BP Diary

Der Puls am Blutdruckmessgerät, und was er Ihnen sagt


Die dritte Zahl auf dem Display ist Ihr Puls: wie oft Ihr Herz in einer Minute geschlagen hat, während die Manschette aufgepumpt war. Sie ist eine eigene Messung neben den beiden darüber, ein Ruhepuls liegt meist zwischen 60 und 100, und er gehört ins Tagebuch neben den Blutdruckwert, nicht an dessen Stelle.

Puls ist nicht Blutdruck

Die American Heart Association trennt beides in zwei Sätzen: Der Blutdruck ist die Kraft des Blutes, während es sich durch die Gefäße bewegt, und die Herzfrequenz ist die Zahl der Herzschläge pro Minute.

Kraft und Häufigkeit. Sie können sich in dieselbe Richtung bewegen und auch auseinandergehen: ein langsamer Puls bei einem hohen Blutdruckwert ist eine gewöhnliche Kombination, umgekehrt genauso. Ein hoher Puls ist kein hoher Blutdruck und ändert nichts daran, in welchen Bereich Ihre Messung fällt. Dafür gibt es den Blutdruckrechner.

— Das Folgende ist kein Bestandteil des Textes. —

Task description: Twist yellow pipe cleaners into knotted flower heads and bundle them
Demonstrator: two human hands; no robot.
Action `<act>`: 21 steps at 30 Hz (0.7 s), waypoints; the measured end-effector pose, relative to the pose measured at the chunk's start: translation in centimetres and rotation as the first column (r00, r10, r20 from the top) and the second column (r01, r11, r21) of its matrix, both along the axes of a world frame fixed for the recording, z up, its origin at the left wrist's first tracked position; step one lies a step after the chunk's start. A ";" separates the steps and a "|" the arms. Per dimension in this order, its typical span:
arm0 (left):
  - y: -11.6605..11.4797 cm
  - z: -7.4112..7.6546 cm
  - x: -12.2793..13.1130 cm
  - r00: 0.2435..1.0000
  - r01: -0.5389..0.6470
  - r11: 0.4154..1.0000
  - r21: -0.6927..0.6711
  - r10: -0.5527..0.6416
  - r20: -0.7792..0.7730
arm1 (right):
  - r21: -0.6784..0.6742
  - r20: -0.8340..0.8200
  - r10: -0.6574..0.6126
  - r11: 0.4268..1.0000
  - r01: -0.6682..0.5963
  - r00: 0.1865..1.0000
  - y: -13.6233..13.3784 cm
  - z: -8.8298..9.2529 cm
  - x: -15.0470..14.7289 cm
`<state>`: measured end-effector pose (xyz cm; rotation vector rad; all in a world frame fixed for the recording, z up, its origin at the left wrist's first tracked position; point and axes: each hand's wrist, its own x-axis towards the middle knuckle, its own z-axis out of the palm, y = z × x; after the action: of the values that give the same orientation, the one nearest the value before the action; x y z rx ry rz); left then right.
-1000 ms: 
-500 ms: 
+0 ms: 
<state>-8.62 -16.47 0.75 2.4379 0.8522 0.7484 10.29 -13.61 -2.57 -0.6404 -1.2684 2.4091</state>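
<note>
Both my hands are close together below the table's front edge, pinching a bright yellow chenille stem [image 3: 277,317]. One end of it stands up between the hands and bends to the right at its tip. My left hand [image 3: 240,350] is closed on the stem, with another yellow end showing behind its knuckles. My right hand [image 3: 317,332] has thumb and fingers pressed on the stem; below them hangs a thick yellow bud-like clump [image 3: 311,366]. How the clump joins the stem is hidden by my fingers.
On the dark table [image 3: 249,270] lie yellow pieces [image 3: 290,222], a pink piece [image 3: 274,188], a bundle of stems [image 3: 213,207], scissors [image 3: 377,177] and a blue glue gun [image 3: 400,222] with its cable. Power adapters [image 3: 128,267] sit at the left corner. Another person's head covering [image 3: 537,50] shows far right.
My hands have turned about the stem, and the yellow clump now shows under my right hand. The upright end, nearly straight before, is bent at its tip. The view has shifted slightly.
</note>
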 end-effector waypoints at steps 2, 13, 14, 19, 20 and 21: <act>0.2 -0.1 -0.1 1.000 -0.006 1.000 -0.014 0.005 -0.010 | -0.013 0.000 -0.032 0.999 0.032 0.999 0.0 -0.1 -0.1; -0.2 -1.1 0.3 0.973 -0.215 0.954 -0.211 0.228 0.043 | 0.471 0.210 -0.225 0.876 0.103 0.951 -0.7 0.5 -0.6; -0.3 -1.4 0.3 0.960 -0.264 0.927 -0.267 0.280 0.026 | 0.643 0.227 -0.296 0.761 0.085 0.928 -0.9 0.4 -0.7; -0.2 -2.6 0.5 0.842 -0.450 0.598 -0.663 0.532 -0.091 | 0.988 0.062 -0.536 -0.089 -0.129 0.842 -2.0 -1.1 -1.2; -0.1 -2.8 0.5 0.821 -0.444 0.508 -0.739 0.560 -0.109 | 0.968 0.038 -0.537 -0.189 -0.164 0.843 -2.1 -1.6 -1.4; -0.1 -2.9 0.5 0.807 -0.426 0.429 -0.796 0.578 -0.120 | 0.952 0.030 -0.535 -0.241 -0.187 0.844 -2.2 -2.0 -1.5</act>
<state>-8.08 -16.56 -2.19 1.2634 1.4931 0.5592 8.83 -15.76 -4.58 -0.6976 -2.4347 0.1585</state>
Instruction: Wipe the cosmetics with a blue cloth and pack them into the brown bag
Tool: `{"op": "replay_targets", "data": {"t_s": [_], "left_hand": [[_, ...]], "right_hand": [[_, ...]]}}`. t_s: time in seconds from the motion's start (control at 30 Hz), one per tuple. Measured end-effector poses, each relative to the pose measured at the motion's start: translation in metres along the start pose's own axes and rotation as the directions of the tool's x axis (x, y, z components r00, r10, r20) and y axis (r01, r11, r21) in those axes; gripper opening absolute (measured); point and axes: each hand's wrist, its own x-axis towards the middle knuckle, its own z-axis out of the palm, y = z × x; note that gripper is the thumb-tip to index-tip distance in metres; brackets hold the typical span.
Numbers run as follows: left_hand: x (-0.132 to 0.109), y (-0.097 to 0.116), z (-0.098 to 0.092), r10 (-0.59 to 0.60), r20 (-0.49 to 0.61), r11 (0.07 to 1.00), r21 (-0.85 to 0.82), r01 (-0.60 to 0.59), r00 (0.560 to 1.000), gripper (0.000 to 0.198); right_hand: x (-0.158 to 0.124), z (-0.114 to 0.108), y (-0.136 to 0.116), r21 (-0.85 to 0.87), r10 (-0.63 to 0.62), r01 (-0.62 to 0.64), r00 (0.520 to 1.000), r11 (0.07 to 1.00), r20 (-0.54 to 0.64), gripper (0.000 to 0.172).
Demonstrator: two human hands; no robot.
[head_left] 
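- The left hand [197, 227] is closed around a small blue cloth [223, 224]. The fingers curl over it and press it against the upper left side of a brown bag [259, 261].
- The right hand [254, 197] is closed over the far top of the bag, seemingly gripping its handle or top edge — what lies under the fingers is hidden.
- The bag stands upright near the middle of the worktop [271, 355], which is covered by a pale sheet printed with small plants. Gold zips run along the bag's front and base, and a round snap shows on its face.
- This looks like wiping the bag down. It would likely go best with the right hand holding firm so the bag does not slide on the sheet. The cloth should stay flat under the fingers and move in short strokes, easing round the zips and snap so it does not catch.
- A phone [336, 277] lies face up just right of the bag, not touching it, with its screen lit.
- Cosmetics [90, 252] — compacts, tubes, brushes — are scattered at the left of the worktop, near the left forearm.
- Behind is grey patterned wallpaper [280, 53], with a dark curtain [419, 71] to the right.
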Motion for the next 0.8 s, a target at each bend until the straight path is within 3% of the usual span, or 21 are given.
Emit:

Was der Bereich in Ruhe bedeutet

Die American Heart Association nennt eine Spanne: Ein normaler Ruhepuls liegt zwischen 60 und 100 Schlägen pro Minute, wenn Sie sitzen oder liegen, ruhig sind und sich wohlfühlen.

Jedes Wort dieser Bedingung zählt. Der Puls, den Ihr Messgerät zeigt, ist nur dann ein Ruhepuls, wenn Sie dieselbe Vorbereitung eingehalten haben wie für die Blutdruckmessung: fünf Minuten ruhig sitzen, nicht sprechen, in den 30 Minuten davor kein Koffein, kein Rauchen, kein Sport. Zwei Minuten nach der Treppe gemessen, sagt ein Puls von 105 etwas über die Treppe. Blutdruck zu Hause messen beschreibt den Ablauf.

Unter 60 und über 100

Keines von beiden ist automatisch ein Problem. Unter 60 hält die American Heart Association fest, dass eine Herzfrequenz unter 60 nicht immer auf ein medizinisches Problem hinweist, und nennt eine häufige Ursache: ein Medikament wie ein Betablocker. Auch bei Sportlerinnen und Sportlern ist ein niedrigerer Ruhepuls häufig, weil der Herzmuskel nicht so hart arbeiten muss.

Über 100 ist die American Heart Association ebenso vorsichtig: Ein hoher Puls ist nicht immer ein Zeichen für ein Problem. Aufstehen hebt ihn leicht an, ebenso Stress, Angst, Schmerz, Wärme und Bewegung. Entscheidend ist, ob er für Sie ungewöhnlich ist und ob Beschwerden dazukommen.

Wohin der Puls im Tagebuch gehört

In eine eigene Spalte, neben die beiden Werte und die Uhrzeit. So sieht die Ärztin alle drei zusammen, und eine Reihe ungewöhnlich langsamer oder schneller Messungen hat ein Datum.

Die Blutdrucktabelle zum Ausdrucken hat ein Pulsfeld für jede der beiden Messungen, morgens und abends. Der Blutdruck-Durchschnittsrechner mittelt den Puls mit, wenn jede Zeile einen hat. Wenn Sie einen Betablocker nehmen, ist das keine freiwillige Buchführung: Die American Heart Association schreibt, dass Sie gebeten werden können, Ihre Herzfrequenz zu überwachen und zu notieren, und dass Sie fragen sollen, wann und wie oft.

BP Diary speichert den Puls zusammen mit jeder Messung und ihrer Uhrzeit, nimmt eine Notiz auf und druckt alles im Bericht.

Wann Sie ihn ansprechen sollten

Sagen Sie Ihrer Ärztin oder Ihrem Arzt Bescheid, wenn Ihr Herz langsamer oder schneller schlägt als sonst, besonders zusammen mit Schwäche, Schwindel oder dem Gefühl, gleich ohnmächtig zu werden. Das ist die Empfehlung der American Heart Association, und ein Tagebuch mit Daten macht das Gespräch kurz.

Wählen Sie den Notruf 112, wenn Ihre Herzfrequenz plötzlich für Sie sehr hoch oder sehr niedrig ist und Brustschmerzen, Atemnot, Schwindel, Ohnmacht oder andere Anzeichen dazukommen, dass etwas nicht stimmt.